If we merely want to create a research database, then to me, store the data as its native form is important. @Alexander Davydov Disease suspected hierarchy is not going to help you because SNOMED CT is not going to author “suspected” concept for every condition.

in addition, FHIR has clearly stipulates that Diagnosis verification status is a mandatory messaging standard.
e.g. Provisional (or Suspected) is one of them and the definition is: This is a tentative diagnosis - still a candidate that is under consideration. (https://www.hl7.org/fhir/valueset-condition-ver-status.html)

I would strongly suggest your organisation work towards being able to store diagnosis verification status (discreetly). the analytical tool shouldn’t be a problem if we use the SNOMED CT expressions.

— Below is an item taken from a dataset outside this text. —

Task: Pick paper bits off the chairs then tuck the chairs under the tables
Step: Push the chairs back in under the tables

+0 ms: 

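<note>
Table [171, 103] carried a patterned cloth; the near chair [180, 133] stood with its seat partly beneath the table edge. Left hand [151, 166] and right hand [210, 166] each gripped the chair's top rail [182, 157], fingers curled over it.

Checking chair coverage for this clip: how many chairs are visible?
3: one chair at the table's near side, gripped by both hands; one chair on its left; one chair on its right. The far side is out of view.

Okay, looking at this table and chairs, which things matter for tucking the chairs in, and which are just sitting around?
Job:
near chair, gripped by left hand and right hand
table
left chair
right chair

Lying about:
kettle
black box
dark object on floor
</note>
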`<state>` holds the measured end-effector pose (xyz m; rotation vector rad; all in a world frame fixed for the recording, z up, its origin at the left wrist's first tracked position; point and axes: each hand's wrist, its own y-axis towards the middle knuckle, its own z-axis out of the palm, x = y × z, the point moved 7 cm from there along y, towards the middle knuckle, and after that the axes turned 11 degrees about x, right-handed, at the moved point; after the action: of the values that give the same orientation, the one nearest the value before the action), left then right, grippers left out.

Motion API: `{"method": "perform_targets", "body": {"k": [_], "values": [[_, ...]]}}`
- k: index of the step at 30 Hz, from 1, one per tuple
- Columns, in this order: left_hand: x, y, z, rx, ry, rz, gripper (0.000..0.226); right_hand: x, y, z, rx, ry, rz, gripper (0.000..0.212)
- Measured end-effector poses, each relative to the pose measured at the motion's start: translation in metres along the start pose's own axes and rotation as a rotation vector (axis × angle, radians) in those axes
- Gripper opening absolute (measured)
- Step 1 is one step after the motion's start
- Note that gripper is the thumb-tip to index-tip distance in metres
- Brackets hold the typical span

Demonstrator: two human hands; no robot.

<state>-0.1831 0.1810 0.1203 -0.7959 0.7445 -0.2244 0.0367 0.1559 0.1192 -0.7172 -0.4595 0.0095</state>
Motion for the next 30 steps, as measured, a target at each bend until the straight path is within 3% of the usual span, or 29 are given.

So, the whole debate is because we want to revise the Condition Status Concepts, and the question is should there be a Status Concept “Suspected” or not. Has nothing to do with referral. Has to do with the fact that during care the diagnosis starts with a suspicion and beomes more and more refined, as @LeileifromUK pointed out. Where do we draw the line and make the assumption that the diagnosis is good enough to be a fact in the CONDITION_OCCURRENCE table?

Yes. That would be a good one too. Why Measurement and not Observation?

We usually don’t have that clout, @LeileifromUK. We get the data collected for primary purposes. Our job is to represent it in such a way that we all agree what it means, since this is a Common Data Model. So, if a data asset has suspected diagnoses we need to come to a consensus to where to put it and how to represent it.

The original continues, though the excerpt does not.